Once Visited, Never Forgotten
A soprano enters, then four beats later the alto follows with the same melody. The tenor waits another four beats, then the bass. Each voice must remember not just their own notes, but when they started — otherwise the canon collapses into chaos. This is memoization in music: storing computed results to avoid redundant work.
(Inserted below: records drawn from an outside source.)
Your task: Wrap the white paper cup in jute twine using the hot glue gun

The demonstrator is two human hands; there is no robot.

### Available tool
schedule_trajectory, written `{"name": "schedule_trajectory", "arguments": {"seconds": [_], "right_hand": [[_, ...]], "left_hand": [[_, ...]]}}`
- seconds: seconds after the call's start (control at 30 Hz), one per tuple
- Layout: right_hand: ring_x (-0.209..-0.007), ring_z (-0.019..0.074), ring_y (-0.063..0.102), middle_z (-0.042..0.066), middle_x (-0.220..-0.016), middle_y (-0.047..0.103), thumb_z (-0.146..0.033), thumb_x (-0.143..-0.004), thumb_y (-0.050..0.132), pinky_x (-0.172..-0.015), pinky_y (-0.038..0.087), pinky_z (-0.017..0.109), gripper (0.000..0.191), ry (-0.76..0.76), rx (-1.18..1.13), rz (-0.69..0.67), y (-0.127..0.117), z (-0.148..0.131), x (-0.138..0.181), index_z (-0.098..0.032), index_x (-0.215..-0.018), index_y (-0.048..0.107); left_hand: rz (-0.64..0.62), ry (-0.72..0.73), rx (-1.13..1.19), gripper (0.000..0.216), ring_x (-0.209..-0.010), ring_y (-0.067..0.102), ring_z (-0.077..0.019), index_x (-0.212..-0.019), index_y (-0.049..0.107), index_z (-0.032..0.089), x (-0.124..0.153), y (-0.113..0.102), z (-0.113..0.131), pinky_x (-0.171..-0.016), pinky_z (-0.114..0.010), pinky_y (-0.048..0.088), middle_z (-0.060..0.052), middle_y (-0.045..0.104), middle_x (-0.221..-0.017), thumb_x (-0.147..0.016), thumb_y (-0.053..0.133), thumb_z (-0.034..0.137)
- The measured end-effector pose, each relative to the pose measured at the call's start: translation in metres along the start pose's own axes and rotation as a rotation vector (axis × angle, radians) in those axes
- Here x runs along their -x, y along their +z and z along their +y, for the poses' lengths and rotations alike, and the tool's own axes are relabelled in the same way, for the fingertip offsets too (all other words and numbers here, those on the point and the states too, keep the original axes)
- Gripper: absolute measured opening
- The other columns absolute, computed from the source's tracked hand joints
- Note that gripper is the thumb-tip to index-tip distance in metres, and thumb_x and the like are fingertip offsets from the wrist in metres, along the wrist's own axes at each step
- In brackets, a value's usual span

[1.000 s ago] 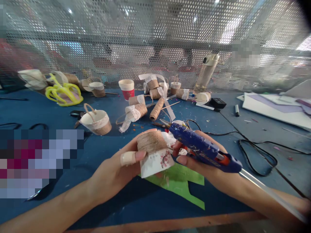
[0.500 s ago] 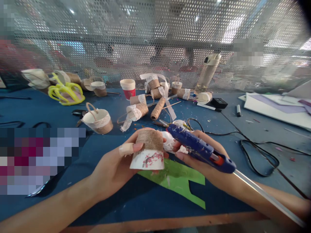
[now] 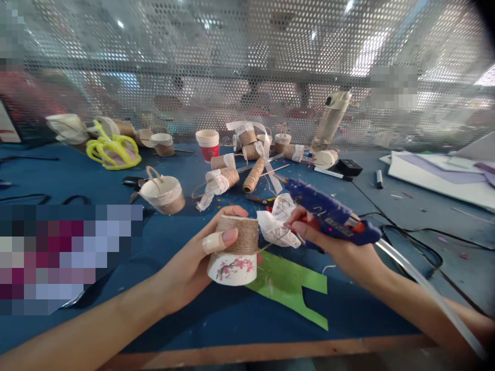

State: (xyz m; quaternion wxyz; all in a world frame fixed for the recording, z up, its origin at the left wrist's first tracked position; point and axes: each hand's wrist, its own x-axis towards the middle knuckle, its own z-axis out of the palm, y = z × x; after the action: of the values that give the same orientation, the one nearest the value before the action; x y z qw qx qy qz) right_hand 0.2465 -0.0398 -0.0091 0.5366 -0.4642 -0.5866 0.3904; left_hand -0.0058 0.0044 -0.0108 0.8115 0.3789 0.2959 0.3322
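My left hand (image 3: 214, 245) is wrapped around a paper cup (image 3: 236, 269) with a pink blossom print, wide end down. Brown twine (image 3: 245, 234) is wound round its upper part, and a strand runs from the cup toward my right hand (image 3: 305, 226). The fingers of that hand are closed, pinching the strand and also holding a blue hot glue gun (image 3: 328, 211). Its nozzle points up and left, above the cup, and a clear glue stick (image 3: 419, 281) trails from the back. White lace (image 3: 278, 224) lies bunched between my hands.
Green felt (image 3: 286, 288) lies below the cup. Beyond are a twine-wrapped basket (image 3: 164, 198), a twine spool (image 3: 254, 176), stacked cups (image 3: 208, 144), a yellow crown-like craft (image 3: 114, 153) and a bottle (image 3: 332, 121) by the perforated screen. A black cord (image 3: 421, 247) loops at right.
My right hand has moved right and slightly up with the glue gun, away from the cup, drawing the twine strand out. The cup in my left hand is slightly lower and tilted.
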Motion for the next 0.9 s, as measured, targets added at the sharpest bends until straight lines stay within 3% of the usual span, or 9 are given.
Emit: {"name": "schedule_trajectory", "arguments": {"seconds": [0.17, 0.27, 0.37, 0.43, 0.57, 0.67, 0.77, 0.9], "right_hand": [[-0.101, 0.016, 0.071, -0.004, -0.096, 0.074, -0.019, -0.096, 0.068, -0.097, 0.057, 0.033, 0.014, -0.05, -0.37, -0.002, -0.004, -0.012, -0.01, -0.028, -0.086, 0.064], [-0.11, 0.0206, 0.07, -0.002, -0.099, 0.074, -0.014, -0.095, 0.065, -0.102, 0.058, 0.046, 0.017, -0.068, -0.545, -0.011, 0.004, -0.03, -0.023, -0.026, -0.084, 0.065], [-0.119, 0.0234, 0.066, 0.0, -0.099, 0.074, -0.014, -0.093, 0.065, -0.103, 0.058, 0.051, 0.017, -0.083, -0.63, 0.003, 0.013, -0.043, -0.041, -0.025, -0.081, 0.066], [-0.118, 0.0237, 0.066, 0.001, -0.1, 0.074, -0.016, -0.09, 0.069, -0.099, 0.06, 0.05, 0.014, -0.04, -0.64, 0.016, 0.017, -0.043, -0.053, -0.024, -0.079, 0.067], [-0.094, 0.0217, 0.073, 0.002, -0.088, 0.074, -0.018, -0.08, 0.073, -0.088, 0.062, 0.041, 0.006, 0.194, -0.534, 0.072, 0.024, -0.025, -0.067, -0.021, -0.076, 0.071], [-0.09, 0.0212, 0.073, 0.003, -0.084, 0.075, -0.02, -0.076, 0.074, -0.089, 0.061, 0.04, 0.002, 0.233, -0.498, 0.064, 0.03, -0.009, -0.073, -0.019, -0.075, 0.072], [-0.086, 0.0219, 0.074, 0.005, -0.082, 0.077, -0.027, -0.078, 0.075, -0.088, 0.061, 0.04, 0.01, 0.238, -0.445, 0.06, 0.034, -0.001, -0.086, -0.018, -0.076, 0.075], [-0.073, 0.0179, 0.074, 0.004, -0.07, 0.075, -0.03, -0.079, 0.077, -0.085, 0.06, 0.035, 0.017, 0.194, -0.331, 0.105, 0.028, -0.008, -0.12, -0.016, -0.07, 0.075]], "left_hand": [[-0.041, -0.017, -0.05, 0.041, -0.089, 0.077, -0.0271, -0.122, 0.067, 0.02, 0.0, 0.0, 0.001, -0.076, -0.034, 0.061, -0.011, 0.077, -0.11, -0.086, 0.074, 0.036], [-0.19, -0.056, -0.028, 0.033, -0.086, 0.077, -0.0299, -0.122, 0.066, 0.022, 0.002, -0.001, -0.001, -0.068, -0.041, 0.063, -0.012, 0.075, -0.113, -0.093, 0.063, 0.037], [-0.334, -0.101, -0.019, 0.039, -0.084, 0.078, -0.0291, -0.128, 0.062, 0.026, 0.005, -0.003, -0.002, -0.068, -0.039, 0.062, -0.012, 0.075, -0.113, -0.092, 0.065, 0.039], [-0.404, -0.107, -0.002, 0.046, -0.084, 0.077, -0.0276, -0.132, 0.06, 0.029, 0.007, -0.003, -0.001, -0.068, -0.034, 0.06, -0.011, 0.075, -0.111, -0.089, 0.069, 0.041], [-0.539, -0.095, 0.041, 0.054, -0.084, 0.077, -0.0282, -0.135, 0.057, 0.035, 0.01, -0.004, 0.003, -0.063, -0.033, 0.057, -0.01, 0.074, -0.114, -0.085, 0.072, 0.047], [-0.596, -0.091, -0.067, 0.055, -0.087, 0.076, -0.0266, -0.133, 0.061, 0.036, 0.014, -0.004, 0.007, -0.073, -0.037, 0.057, -0.009, 0.075, -0.115, -0.082, 0.077, 0.046], [-0.653, -0.105, -0.202, 0.057, -0.096, 0.071, -0.0267, -0.125, 0.07, 0.032, 0.02, -0.004, 0.009, -0.086, -0.04, 0.053, -0.007, 0.076, -0.108, -0.071, 0.086, 0.043], [-0.741, -0.132, -0.14, 0.062, -0.09, 0.068, -0.028, -0.116, 0.075, 0.027, 0.023, -0.007, 0.007, -0.072, -0.036, 0.054, -0.009, 0.073, -0.105, -0.058, 0.091, 0.043]]}}
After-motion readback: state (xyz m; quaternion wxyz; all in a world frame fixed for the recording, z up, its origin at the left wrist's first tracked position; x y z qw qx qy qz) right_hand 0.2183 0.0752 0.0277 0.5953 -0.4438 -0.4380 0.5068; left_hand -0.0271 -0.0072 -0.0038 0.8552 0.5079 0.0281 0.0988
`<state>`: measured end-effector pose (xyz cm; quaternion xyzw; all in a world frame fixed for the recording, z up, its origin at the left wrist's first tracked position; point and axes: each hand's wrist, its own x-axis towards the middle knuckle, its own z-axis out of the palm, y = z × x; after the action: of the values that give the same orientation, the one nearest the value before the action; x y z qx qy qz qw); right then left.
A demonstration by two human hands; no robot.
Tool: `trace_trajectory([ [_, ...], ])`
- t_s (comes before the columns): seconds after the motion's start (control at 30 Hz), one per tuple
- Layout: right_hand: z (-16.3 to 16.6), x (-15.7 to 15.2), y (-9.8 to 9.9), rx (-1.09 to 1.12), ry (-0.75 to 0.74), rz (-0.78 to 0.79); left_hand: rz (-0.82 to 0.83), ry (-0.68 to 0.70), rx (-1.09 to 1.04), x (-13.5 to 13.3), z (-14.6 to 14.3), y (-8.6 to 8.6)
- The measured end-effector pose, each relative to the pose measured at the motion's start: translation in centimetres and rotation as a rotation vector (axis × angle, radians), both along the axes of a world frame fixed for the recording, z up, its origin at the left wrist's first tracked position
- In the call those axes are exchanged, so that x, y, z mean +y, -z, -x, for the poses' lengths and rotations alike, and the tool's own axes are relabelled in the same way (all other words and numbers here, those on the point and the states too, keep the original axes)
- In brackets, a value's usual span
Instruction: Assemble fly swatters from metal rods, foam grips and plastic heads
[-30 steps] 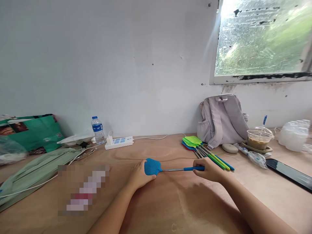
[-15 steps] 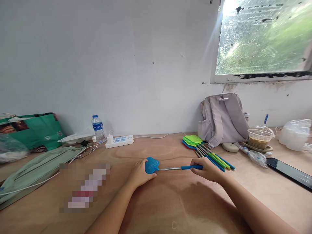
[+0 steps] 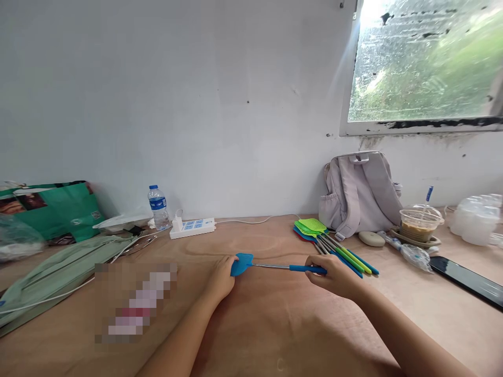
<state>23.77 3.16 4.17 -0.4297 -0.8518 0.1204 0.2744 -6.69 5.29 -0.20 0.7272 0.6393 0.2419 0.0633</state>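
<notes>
A blue fly swatter [image 3: 271, 266] with a metal shaft stretches level between my two hands, just above the table. My left hand [image 3: 221, 276] grips the edge of its flat head, which is turned at an angle; some of its fingers are hidden behind the head. Wrapped round the blue handle at the other end is my right hand [image 3: 329, 272]. Right behind that hand lies a pile of fly swatters [image 3: 312, 226] with green, blue and red heads, their handles fanned toward the right.
A grey backpack [image 3: 359, 193] leans on the wall, with a drink cup [image 3: 419, 222] and a black phone [image 3: 467, 281] to its right. A power strip [image 3: 192, 228], a water bottle [image 3: 157, 208], a pale green bag [image 3: 66, 275] and a green shopping bag [image 3: 55, 212] stand leftward.
The swatter's head has tilted, so its face shows more narrowly. My left hand has shifted slightly left, its thumb no longer in sight below the head. My right hand keeps its hold.
</notes>
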Motion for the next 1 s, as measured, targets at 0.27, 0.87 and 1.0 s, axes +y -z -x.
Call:
trace_trajectory([
  [0.27, 0.4, -0.6, -0.3, 0.002, -0.062, -0.089, -0.075, 0.008, 0.033, 0.4, 1.0, -0.9],
  [0.87, -0.1, 0.0, 0.2, 0.099, -0.102, -0.202, -0.516, 0.39, 0.06, 0.1, 1.8, -0.7],
  [1.0, -0.1, 0.4, 0.6, 0.098, -0.118, -0.152, -0.583, 0.384, 0.116, 0.0, 1.8, -0.8],
])
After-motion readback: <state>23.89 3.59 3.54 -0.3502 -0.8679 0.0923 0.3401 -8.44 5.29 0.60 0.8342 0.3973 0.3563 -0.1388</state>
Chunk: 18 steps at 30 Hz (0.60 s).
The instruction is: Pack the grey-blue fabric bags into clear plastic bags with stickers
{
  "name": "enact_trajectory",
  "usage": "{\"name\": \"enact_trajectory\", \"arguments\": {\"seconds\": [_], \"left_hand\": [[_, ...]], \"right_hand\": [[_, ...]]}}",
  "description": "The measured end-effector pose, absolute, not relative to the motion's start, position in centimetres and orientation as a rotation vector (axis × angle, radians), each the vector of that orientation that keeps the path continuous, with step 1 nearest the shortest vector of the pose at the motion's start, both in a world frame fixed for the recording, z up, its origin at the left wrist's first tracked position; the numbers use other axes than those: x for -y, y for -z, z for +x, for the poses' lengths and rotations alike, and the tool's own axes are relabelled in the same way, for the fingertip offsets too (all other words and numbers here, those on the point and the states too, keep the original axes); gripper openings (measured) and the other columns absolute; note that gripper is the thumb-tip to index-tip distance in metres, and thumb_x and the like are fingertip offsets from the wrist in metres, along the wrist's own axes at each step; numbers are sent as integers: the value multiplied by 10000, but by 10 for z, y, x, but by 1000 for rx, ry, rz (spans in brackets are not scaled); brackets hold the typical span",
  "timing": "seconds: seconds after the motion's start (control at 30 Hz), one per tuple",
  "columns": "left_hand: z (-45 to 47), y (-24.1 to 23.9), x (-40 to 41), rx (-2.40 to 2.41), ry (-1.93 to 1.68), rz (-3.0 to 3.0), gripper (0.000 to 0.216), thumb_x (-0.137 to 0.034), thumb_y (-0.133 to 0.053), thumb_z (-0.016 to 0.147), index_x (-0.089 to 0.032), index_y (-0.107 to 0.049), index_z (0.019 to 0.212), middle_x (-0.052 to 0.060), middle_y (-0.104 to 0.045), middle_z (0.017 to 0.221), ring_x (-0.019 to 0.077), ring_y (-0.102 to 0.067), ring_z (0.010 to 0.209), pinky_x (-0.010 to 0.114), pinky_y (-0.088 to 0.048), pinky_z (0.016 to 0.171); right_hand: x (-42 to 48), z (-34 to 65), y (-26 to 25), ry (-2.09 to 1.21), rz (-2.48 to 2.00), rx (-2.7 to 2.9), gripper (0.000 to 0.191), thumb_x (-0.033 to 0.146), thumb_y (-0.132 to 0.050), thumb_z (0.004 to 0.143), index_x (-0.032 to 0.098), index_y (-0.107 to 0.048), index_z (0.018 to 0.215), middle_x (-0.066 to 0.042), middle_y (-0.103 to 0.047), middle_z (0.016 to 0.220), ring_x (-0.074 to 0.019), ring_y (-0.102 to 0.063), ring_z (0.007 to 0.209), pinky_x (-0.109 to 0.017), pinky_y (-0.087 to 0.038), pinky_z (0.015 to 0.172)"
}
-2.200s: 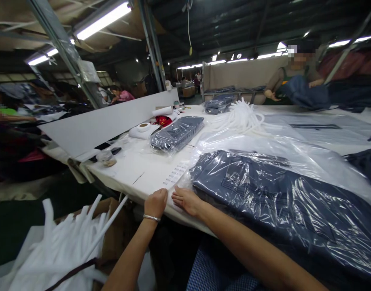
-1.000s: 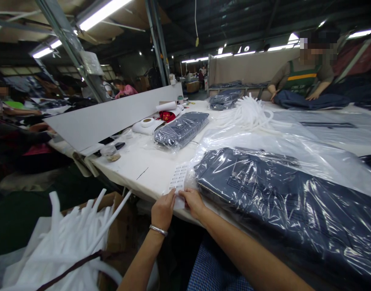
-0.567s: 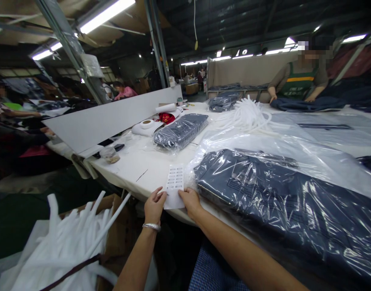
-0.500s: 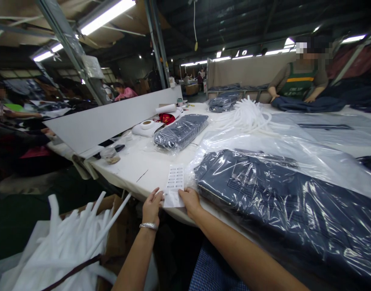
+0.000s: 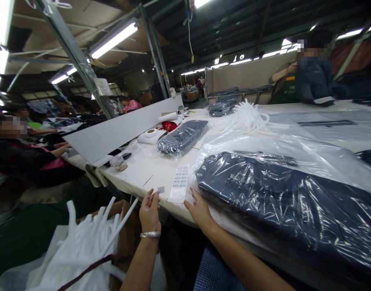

Consider a knight’s tour solver that checks if position (x,y) leads to a solution. Without memory, it might visit the same failing position thousands of times. Memoization fixes this by remembering: “I’ve been to (3,4) and it doesn’t work.”
local memo = {}
function knight_tour(x, y, visited)
local key = x .. "," .. y
if memo[key] then return memo[key] end
if visited == 64 then return true end
if x < 1 or x > 8 or y < 1 or y > 8 then
memo[key] = false
return false
end
-- Try knight moves: (2,1), (2,-1), etc.
for _, move in ipairs({{2,1}, {2,-1}, {-2,1}, {-2,-1}}) do
if knight_tour(x + move[1], y + move[2], visited + 1) then
memo[key] = true
return true
end
end
memo[key] = false
return false
end
Lua’s table-as-hash-map makes memoization elegant. The C version trades readability for speed:
int memo[64] = {0}; // 0=unknown, 1=success, -1=failure
int knight_tour(int pos, int moves) {
if (memo[pos] != 0) return memo[pos] == 1;
if (moves == 64) return memo[pos] = 1;
int x = pos % 8, y = pos / 8;
int knight_moves[] = {-17,-15,-10,-6,6,10,15,17};
for (int i = 0; i < 8; i++) {
int next = pos + knight_moves[i];
if (next >= 0 && next < 64 &&
abs((next % 8) - x) <= 2 &&
knight_tour(next, moves + 1)) {
return memo[pos] = 1;
}
}
return memo[pos] = -1;
}
Both store failure as eagerly as success. In choral canons, this prevents voices from entering at impossible moments — the music remembers its own constraints. The knight remembers dead-end squares; the canon remembers impossible harmonies. Memory makes both elegant.